This post is the second in a two-part series about recently implemented optimizations to speed up performance of our open-source, embedded RSA implementation. Read part one here.This post will cover the actual implementation of RSA CRT key generation and modular exponentiation. Our implementation focuses on correctness, maintainability and performance.

Now that we have a sense of the math behind RSA CRT, we might wonder what a practical implementation looks like. Besides correctness, real RSA implementations need to contend with practical matters like limited compute resources, long-term maintainability, and certifiability under essential cryptographic standards such as FIPS 140-3.

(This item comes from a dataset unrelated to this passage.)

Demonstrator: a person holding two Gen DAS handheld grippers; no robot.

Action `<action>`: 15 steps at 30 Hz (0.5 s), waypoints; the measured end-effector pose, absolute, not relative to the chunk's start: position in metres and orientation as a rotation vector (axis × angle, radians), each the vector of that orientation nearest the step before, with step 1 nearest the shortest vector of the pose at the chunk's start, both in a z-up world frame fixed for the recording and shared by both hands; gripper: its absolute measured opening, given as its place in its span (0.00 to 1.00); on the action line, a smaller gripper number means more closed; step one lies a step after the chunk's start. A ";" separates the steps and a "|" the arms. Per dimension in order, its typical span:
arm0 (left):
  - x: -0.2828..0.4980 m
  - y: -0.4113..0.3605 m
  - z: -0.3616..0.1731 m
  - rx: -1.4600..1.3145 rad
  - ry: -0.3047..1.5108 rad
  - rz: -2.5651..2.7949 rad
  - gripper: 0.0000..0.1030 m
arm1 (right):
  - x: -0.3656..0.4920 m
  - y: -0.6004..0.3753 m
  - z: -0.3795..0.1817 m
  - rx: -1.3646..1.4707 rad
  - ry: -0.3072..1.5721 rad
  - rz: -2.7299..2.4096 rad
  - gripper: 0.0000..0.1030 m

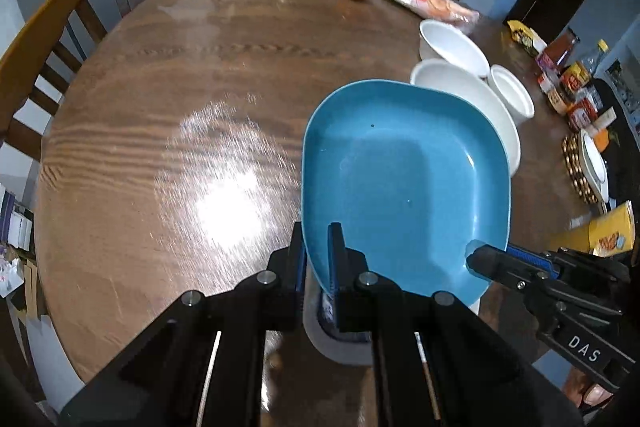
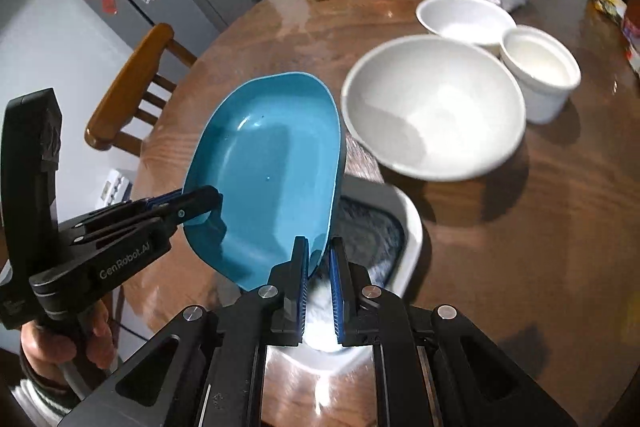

We’ll cover not only the path to implementing CRT modular exponentiation itself, but also the fine technical details of working with limited memory and high register pressure while remaining performant and avoiding timing side-channels.

While performance is essential for any deployed cryptographic implementation, certifiability is also critical, as standards like FIPS can are often important requirements of commercial opportunities. As such, we’ll highlight the technical nuance in how we maintained FIPS-compatibility while performing this significant optimization.

To get a sense of what such a performant, certifiable, and maintainable implementation might look like, let’s analyze our implementation of the CRT optimization for RSA in depth, starting with the changes to key generation.

CRT Key Generation (or, Working with Too Little Memory)

The first step is changing the private key format. In naive RSA implementations, the private keys only need to store the modulus n and the private exponent d, as they just compute ciphertexts/signatures as c = m^d mod n directly.

For RSA CRT, we instead work directly with the primes p and q, and need to store the precomputed values d_p, d_q and q_inv. This takes us from a private key format (for RSA-2048) of

to a new CRT format of

Note that we’re now storing five 1024-bit numbers instead of two 2048-bit numbers, so there is an associated 25% size increase to public keys. Since this represents a change in the ABI, as well as an increase in keyblob sizes, it’s essential for changes like this to be made prior to the initial release of a cryptographic library, preventing reverse compatibility breakages that could have severe impacts on users.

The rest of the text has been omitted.